しゃくれを治したり、顔をおおよそ真っ直ぐにするということできますが、コンピューターシュミレーションとまったく同じ結果を作るという約束はできません。それが手術というものであり、現実なのです。

 

サージェリーファースト

読んで字のごとく、はじめに手術をするということです。顎矯正手術の順序のところ、記したように、通常であれば、手術の時にぴったり噛むように手術前にしっかりと歯列矯正を行ってから顎矯正手術を行います。

ですから、手術前に6ヶ月~2年程度の術前矯正期間があります。サージェリーファーストは、先にアゴのずれを改善してから歯列矯正をしようという考え方です。

メリットとしては、はじめに顔の形が良くなるということです。

また、治療全体の期間が短くなるという報告もあります。適応症を間違えなければ、有用な方法であると思いますが、全ての症例でできるという訳ではないです。

 

顎矯正外科の歴史

顔の形を土台から良くすることのできる顎矯正手術ができたのは1960年代で、最近のことです。顔の形や咬み合わせを劇的に改善できる手術であるのにもかかわらず、口の中から行うため、顔にほとんど傷が残りません。

抗生物質の無かった時代には、細菌が繁殖する“汚い口の中”から手術を行うということはとても考えられませんでした。抗生物質の登場などの進歩などの時代背景もあり、鶴木隆の師匠であるオブゲザー教授は、1957年に下アゴの手術、1963年に、上下のアゴの同時手術を実現しました。

この手術法の誕生は、顔面奇形による悩みを抱えていた世界中の人々を悩みから解放することを現実のものとしたのです。

鶴木隆は、1977年よりスイスのチューリヒ大学顎外科に3年間留学し、オブゲザー教授より顎矯正手術を直伝して頂きました。帰国後、1982年より30年以上に渡りこの治療・手術を日本に普及させるべく頑張っています。

 

どうやってアゴの位置を変えるのか?~土台から顔をなおすのか~

上アゴの手術

現在、顎矯正外科で最も用いられている上顎骨の手術は、ルフォーⅠ型という手術です。この手術は、顔の中心にある上あごの骨を大事な血管・神経をつないだまま分離し、3次元的に自由に位置を変えられるというものです。

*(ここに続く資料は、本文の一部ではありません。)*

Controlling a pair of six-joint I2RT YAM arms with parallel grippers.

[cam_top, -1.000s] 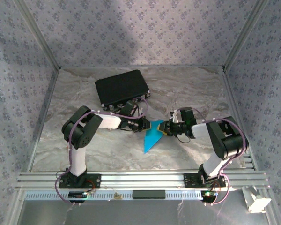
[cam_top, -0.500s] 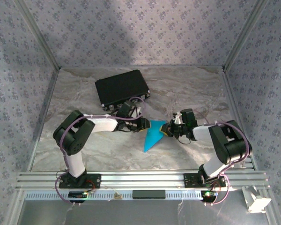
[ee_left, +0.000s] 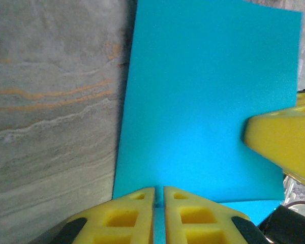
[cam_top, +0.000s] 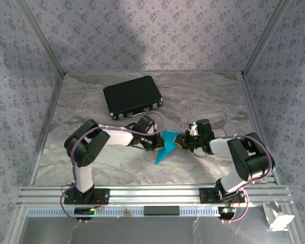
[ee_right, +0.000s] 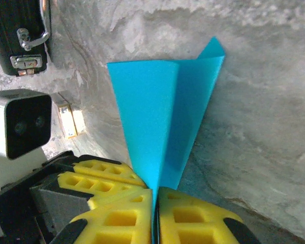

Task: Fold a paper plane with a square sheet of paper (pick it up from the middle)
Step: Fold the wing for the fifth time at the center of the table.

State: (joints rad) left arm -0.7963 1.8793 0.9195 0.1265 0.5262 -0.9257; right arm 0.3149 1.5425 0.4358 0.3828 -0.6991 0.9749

この手術により顔の中心部の変形を改善することができるのです。
厚生労働省の公表している高難度手術件数によりますと私の鶴木クリニック医科歯科は、上顎骨形成術を日本で最も多く行っているクリニックの1つであることが分かります。私が習ってきた手術なので当たり前といえば当たり前の話ですが…。

 

下アゴの手術

がく矯正外科で最も頻繁に用いられる下アゴの手術は、下顎矢状分割術といいます。この手術の登場は画期的なことでした。この手術は、下アゴの神経血管をつないだまま3次元的に自由に移動させるということを可能にしました。この手術は、オブゲザー教授が1957年に考案し、その適応症の広さのため世界中に広まりました。

日本では、私の師匠である東京歯科大学の高橋庄二郎先生がはじめて行いました。手術の構造上、下アゴの中にある下歯槽神経という神経を損傷するリスクがあります。がく矯正外科にて、顔を劇的に改善させるとともに、安定して行えるようになったのは、上アゴと下アゴの手術を組み合わせによるものなのです。

がく矯正外科にて、顔を劇的に改善させるとともに、安定して行えるようになったのは、上アゴと下アゴの手術を組み合わせによるものなのです。